**Assignment**
Using the listing below, please print exactly the lines from the one with "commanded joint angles" through the one with "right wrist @". Leave out every picture.
....
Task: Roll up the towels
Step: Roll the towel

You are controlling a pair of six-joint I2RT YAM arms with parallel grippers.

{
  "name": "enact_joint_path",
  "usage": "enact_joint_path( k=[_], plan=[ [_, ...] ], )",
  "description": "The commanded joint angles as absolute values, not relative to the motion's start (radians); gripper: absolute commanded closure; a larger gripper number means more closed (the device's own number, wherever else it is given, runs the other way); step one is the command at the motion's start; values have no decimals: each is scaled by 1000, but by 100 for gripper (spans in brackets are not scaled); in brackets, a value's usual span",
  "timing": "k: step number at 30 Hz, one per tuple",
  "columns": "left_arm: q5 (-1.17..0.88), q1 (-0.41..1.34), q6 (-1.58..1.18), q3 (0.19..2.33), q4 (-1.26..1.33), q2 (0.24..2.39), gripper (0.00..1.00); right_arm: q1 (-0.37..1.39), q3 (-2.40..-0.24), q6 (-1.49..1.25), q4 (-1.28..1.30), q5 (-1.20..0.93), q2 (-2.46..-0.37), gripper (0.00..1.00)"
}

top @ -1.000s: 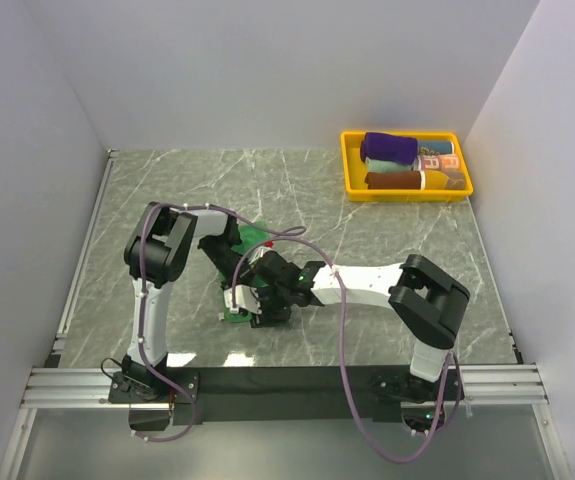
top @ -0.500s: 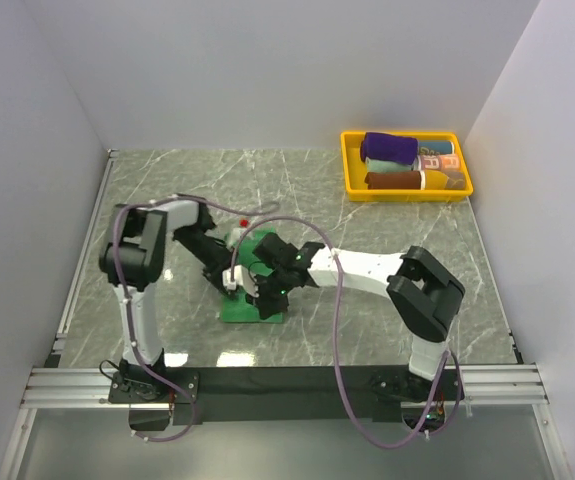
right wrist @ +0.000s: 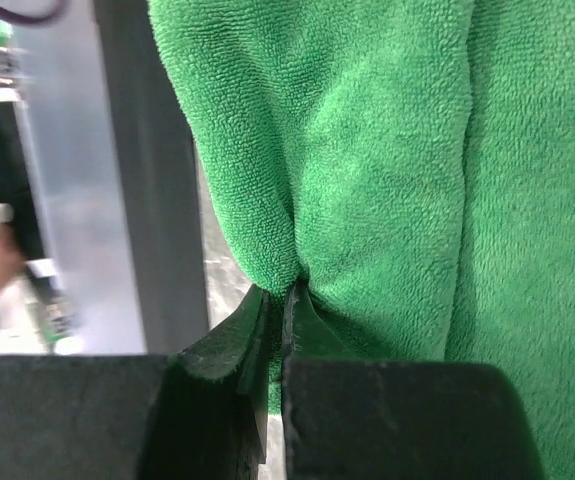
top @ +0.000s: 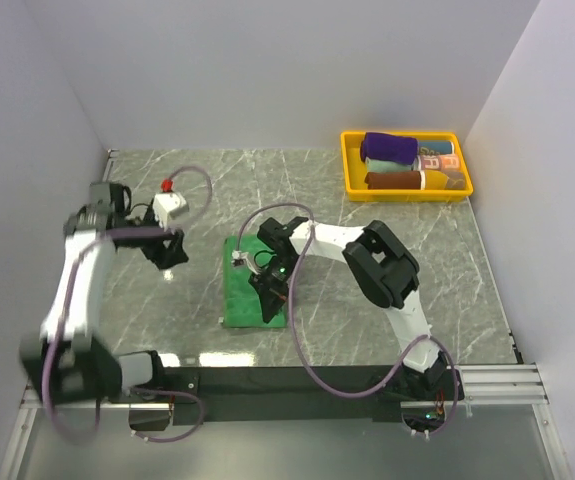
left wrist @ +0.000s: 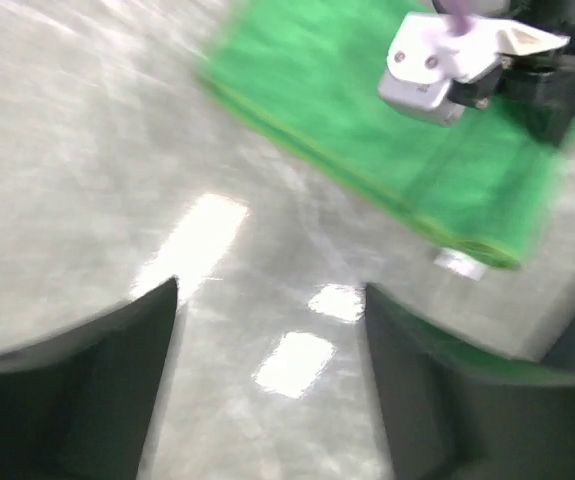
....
**Output of the exercise**
  "description": "The commanded joint angles as absolute values, not relative to the motion's start (radians); gripper: absolute commanded closure; a larger gripper number means more closed (the device's own number, wherever else it is given, runs the other way); step one is the command at the motion's start; values have no decimals: each is scaled by 1000, but by 100 for gripper (spans in brackets are not scaled); in brackets, a value's usual span",
  "timing": "k: step number at 30 Hz, one per tuple",
  "columns": "left_arm: q5 (-1.17..0.88), q1 (-0.41..1.34), q6 (-1.58..1.18), q3 (0.19..2.33), q4 (-1.26..1.33), q2 (0.24..2.39), gripper (0.00..1.00); right_arm: q1 (-0.37..1.39), q3 (-2.40..-0.24), q6 (-1.49..1.25), q4 (-1.28..1.30), q5 (-1.20..0.93), q2 (-2.46..-0.37), gripper (0.00..1.00)"
}

top @ -1.000s: 
top @ -0.500s: 
right wrist @ +0.000s: 

The requested output has now been given in full.